▸ Exercise: Extract exactly those lines that lie between the start of the material and the line with "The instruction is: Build", including both boundary lines and no others.

▸ Data excerpt:
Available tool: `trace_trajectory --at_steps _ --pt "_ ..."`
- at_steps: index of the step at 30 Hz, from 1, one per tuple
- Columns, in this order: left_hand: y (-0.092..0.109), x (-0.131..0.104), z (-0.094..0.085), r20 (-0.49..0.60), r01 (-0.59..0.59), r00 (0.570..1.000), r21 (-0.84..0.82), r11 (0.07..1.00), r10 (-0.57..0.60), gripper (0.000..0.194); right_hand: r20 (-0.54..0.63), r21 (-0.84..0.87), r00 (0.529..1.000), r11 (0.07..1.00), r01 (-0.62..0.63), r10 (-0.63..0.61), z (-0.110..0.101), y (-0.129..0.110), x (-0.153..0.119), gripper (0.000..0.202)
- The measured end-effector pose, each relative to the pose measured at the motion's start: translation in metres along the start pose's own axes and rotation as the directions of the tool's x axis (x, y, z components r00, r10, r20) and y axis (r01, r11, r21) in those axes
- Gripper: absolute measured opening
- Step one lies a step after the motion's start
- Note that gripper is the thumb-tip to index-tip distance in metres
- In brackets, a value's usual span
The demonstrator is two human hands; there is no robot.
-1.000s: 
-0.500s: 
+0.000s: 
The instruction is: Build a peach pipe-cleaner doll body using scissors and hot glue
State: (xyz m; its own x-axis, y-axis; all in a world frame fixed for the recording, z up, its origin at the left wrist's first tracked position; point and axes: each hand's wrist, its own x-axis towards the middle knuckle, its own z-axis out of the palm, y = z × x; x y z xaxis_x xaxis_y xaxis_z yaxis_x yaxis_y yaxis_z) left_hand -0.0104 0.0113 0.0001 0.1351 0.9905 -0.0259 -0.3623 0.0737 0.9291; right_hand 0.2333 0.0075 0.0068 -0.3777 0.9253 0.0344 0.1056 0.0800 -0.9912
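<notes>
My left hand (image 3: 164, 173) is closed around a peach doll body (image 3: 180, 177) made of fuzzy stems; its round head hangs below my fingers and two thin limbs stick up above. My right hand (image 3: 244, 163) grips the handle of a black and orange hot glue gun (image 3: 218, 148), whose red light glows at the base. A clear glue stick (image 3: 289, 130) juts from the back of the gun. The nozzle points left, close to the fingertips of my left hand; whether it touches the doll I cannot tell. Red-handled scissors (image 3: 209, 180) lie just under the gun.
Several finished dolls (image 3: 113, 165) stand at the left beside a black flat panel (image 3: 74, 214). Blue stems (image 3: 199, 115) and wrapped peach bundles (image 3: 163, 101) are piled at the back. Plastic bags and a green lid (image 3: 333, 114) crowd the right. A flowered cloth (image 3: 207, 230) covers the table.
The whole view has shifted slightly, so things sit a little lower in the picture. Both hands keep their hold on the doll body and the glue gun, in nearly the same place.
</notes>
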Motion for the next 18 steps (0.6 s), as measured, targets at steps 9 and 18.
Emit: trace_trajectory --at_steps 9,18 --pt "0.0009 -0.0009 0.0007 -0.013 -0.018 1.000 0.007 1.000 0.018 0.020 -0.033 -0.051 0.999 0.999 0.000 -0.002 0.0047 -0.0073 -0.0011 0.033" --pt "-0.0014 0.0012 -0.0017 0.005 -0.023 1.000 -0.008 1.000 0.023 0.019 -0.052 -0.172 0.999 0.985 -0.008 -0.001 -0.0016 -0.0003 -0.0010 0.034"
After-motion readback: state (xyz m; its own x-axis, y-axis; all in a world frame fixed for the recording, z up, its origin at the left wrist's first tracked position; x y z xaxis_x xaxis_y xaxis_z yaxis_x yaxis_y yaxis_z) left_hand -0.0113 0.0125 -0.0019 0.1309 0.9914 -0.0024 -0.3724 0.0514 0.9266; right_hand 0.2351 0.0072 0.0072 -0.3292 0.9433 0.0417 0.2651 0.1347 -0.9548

▸ Task result:
Available tool: `trace_trajectory --at_steps _ --pt "_ ..."`
- at_steps: index of the step at 30 Hz, from 1, one per tuple
- Columns, in this order: left_hand: y (-0.092..0.109), x (-0.131..0.104), z (-0.094..0.085), r20 (-0.49..0.60), r01 (-0.59..0.59), r00 (0.570..1.000), r21 (-0.84..0.82), r11 (0.07..1.00), r10 (-0.57..0.60), gripper (0.000..0.194); right_hand: r20 (-0.54..0.63), r21 (-0.84..0.87), r00 (0.529..1.000), r11 (0.07..1.00), r01 (-0.62..0.63), r10 (-0.63..0.61), z (-0.110..0.101), y (-0.129..0.110), x (-0.153..0.119), gripper (0.000..0.202)
- The measured end-effector pose, each relative to the pose measured at the motion's start: translation in metres along the start pose's own axes and rotation as the directions of the tool's x axis (x, y, z components r00, r10, r20) and y axis (r01, r11, r21) in those axes
- Gripper: absolute measured opening
- Step one lies a step after the motion's start
- Note that gripper is the thumb-tip to index-tip distance in metres
- In brackets, a value's usual span
The demonstrator is two human hands; there is no robot.
-1.000s: 
-0.500s: 
+0.000s: 
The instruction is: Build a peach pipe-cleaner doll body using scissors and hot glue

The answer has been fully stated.